Le but de l’intervention est un autre facteur dont l’absence dans la première version a été déplorée par les professionnels. Pour eux, un enfant pour qui l'intervention ne poursuit pas un but clair, stable ou réaliste est plus à risque de s’absenter sans autorisation. Cette idée a été abordée par English et English (1999), Kim, Chenot et Lee (2015) et Nesmith (2006). Nous avons donc décidé de l’inclure dans la seconde version.

Enfin, un dernier élément, soit l’opinion positive du jeune face à la fugue (ex.: la rue est un espace d'autonomie et de liberté), a été mentionné par les professionnels lors de l’expérimentation. Bien que le lien entre ce facteur et la fugue semble évident à première vue, il n’en est fait mention dans aucune étude recensée. Nous avons tout de même choisi de prendre en considération cet item, car le lien entre les cognitions, les attitudes et les comportements a été étudié sous l’angle de l’apprentissage social dans d’autres domaines, notamment la délinquance (Akers, 1985; Simourd et Olver, 2002).

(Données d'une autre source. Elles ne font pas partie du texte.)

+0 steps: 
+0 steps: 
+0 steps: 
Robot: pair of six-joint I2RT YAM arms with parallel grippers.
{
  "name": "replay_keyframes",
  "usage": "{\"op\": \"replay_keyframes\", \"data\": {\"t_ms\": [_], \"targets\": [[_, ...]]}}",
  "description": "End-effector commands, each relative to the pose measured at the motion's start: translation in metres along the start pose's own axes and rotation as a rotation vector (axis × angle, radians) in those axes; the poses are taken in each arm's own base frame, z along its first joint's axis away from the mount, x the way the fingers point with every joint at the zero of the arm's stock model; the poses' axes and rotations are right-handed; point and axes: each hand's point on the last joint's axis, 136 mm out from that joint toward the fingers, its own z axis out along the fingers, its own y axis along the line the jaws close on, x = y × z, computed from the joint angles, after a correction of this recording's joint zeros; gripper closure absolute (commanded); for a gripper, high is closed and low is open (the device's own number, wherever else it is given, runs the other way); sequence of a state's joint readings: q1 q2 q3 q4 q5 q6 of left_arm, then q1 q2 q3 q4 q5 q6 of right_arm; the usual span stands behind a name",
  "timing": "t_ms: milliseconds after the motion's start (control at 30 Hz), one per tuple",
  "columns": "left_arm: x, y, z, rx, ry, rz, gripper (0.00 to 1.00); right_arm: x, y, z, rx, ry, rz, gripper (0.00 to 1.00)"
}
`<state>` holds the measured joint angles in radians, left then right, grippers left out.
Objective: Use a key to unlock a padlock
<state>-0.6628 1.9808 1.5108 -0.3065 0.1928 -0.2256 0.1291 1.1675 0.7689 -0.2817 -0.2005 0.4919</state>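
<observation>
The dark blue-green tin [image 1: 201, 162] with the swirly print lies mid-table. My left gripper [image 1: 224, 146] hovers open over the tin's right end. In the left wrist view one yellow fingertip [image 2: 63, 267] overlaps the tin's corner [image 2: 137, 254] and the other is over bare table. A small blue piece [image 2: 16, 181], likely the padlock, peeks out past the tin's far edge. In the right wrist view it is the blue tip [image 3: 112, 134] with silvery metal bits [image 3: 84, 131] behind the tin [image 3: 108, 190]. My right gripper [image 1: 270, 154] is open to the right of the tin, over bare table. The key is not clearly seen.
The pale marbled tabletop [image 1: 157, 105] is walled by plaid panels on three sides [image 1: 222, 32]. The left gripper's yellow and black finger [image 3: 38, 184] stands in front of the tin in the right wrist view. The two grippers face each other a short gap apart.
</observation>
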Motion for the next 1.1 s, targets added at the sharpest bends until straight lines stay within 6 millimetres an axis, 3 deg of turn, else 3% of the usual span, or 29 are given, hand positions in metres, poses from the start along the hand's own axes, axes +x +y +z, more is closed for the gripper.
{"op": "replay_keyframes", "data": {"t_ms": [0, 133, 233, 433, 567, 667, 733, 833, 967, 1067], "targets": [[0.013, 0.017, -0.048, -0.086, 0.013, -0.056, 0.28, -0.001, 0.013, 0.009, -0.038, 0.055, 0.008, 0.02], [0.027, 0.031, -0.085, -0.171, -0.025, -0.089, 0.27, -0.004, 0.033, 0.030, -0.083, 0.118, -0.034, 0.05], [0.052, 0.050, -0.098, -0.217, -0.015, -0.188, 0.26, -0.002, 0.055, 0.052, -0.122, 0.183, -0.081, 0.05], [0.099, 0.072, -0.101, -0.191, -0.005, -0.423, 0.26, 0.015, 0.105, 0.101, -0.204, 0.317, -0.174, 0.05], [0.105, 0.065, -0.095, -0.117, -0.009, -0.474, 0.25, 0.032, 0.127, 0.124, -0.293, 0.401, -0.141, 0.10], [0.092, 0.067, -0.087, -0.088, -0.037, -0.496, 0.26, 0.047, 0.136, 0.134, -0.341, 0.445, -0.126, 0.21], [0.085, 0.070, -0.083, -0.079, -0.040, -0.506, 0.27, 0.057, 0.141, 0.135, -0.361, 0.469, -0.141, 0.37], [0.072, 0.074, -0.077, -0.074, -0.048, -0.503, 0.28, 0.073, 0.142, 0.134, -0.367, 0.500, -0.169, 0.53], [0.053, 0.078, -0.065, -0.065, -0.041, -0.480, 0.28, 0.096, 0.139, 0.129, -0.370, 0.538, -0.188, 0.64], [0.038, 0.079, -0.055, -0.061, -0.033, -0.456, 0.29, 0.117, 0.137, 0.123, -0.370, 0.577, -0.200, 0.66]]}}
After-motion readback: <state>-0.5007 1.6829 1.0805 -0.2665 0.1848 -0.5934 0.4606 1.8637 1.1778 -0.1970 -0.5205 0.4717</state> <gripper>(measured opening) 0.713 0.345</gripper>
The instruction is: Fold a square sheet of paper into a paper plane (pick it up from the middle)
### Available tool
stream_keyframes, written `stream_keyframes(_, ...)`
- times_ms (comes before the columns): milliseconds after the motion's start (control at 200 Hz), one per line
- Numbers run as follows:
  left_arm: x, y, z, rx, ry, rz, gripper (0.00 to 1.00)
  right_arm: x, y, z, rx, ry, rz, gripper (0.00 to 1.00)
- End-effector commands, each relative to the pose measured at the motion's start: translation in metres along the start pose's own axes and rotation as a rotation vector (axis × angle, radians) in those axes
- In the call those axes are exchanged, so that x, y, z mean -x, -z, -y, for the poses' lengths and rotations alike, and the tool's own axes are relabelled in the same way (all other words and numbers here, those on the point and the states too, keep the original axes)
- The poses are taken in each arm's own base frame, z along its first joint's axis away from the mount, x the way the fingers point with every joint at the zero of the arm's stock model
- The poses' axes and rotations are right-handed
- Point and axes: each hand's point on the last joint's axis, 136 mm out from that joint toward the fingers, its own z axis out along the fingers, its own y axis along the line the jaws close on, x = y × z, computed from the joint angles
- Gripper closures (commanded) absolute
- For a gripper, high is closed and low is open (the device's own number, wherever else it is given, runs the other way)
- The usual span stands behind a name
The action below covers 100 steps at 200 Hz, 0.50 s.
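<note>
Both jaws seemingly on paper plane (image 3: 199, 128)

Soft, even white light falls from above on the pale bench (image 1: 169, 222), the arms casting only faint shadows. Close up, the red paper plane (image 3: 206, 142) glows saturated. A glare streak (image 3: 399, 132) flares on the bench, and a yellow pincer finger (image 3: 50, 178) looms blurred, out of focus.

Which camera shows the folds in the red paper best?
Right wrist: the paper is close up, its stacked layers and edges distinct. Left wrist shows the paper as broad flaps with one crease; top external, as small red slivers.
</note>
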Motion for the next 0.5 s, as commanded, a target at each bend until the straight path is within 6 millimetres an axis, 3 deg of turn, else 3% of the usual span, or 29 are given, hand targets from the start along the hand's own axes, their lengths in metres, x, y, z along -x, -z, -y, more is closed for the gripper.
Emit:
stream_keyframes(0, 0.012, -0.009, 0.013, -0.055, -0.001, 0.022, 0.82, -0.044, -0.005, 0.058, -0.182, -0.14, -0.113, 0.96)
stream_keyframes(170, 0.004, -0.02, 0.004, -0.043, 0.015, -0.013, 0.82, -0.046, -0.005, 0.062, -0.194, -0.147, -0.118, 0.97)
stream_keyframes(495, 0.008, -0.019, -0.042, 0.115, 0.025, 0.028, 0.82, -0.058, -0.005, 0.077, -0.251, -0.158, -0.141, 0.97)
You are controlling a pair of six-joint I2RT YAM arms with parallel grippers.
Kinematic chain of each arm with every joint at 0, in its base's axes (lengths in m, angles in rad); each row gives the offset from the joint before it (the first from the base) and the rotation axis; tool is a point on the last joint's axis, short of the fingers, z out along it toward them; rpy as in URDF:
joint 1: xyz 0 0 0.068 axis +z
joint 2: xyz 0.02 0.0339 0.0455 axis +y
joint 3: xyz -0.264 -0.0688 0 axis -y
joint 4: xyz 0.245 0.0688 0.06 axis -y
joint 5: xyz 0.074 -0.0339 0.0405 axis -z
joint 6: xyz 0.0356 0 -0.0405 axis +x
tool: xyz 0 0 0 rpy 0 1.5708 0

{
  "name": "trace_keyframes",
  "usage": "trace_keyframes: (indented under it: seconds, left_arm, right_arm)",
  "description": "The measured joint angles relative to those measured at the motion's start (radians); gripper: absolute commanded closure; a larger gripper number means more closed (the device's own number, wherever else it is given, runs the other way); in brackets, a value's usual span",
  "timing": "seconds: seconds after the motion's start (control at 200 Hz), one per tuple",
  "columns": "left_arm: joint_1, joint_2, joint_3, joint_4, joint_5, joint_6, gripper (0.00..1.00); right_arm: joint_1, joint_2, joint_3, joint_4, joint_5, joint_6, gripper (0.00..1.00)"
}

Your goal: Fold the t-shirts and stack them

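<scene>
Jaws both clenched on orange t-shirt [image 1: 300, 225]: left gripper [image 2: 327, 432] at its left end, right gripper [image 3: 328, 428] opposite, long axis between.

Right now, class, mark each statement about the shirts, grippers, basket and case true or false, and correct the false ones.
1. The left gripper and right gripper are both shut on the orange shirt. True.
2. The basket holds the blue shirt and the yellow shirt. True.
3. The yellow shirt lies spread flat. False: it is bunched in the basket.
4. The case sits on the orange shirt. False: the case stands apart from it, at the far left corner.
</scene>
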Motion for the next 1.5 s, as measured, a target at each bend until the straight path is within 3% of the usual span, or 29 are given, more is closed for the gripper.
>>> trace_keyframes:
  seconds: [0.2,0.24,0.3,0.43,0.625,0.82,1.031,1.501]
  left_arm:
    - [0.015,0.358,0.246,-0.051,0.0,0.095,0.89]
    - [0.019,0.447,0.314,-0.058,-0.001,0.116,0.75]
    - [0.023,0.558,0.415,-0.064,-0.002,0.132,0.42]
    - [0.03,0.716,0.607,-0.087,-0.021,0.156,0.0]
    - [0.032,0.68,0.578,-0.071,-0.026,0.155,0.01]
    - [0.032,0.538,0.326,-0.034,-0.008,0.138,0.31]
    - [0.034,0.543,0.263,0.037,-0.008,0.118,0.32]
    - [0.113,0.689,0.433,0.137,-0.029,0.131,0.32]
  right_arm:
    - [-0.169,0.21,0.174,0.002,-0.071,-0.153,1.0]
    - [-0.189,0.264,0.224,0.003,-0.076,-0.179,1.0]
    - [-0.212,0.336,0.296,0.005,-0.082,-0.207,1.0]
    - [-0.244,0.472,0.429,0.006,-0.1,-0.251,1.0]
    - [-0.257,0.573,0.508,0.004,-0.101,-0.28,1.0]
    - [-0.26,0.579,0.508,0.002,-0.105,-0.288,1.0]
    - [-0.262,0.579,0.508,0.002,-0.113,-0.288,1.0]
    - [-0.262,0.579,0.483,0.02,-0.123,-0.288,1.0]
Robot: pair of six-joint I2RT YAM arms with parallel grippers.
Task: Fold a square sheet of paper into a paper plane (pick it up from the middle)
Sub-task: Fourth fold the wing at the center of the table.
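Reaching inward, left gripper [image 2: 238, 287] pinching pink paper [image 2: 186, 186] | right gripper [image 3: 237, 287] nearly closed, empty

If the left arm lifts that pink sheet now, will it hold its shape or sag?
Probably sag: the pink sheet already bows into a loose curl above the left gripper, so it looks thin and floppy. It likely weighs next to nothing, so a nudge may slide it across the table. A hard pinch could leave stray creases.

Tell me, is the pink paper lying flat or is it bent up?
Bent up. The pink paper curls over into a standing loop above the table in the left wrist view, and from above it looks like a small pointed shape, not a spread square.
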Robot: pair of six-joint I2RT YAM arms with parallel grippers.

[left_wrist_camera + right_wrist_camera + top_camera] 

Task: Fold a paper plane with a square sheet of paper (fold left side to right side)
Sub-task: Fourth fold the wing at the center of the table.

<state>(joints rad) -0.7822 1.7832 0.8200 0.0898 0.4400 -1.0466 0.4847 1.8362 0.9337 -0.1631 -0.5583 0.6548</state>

Au final, le Guide d’évaluation du risque de fugue (v2, 2016) compte donc 25 facteurs de risque, chacun se voyant attribuer une cote de 0, 1 ou 2. Cette seconde version, une fois complétée, a été soumise à la première étape du processus de validation, soit l’accord inter- juge ainsi qu’à une seconde consultation auprès de professionnels.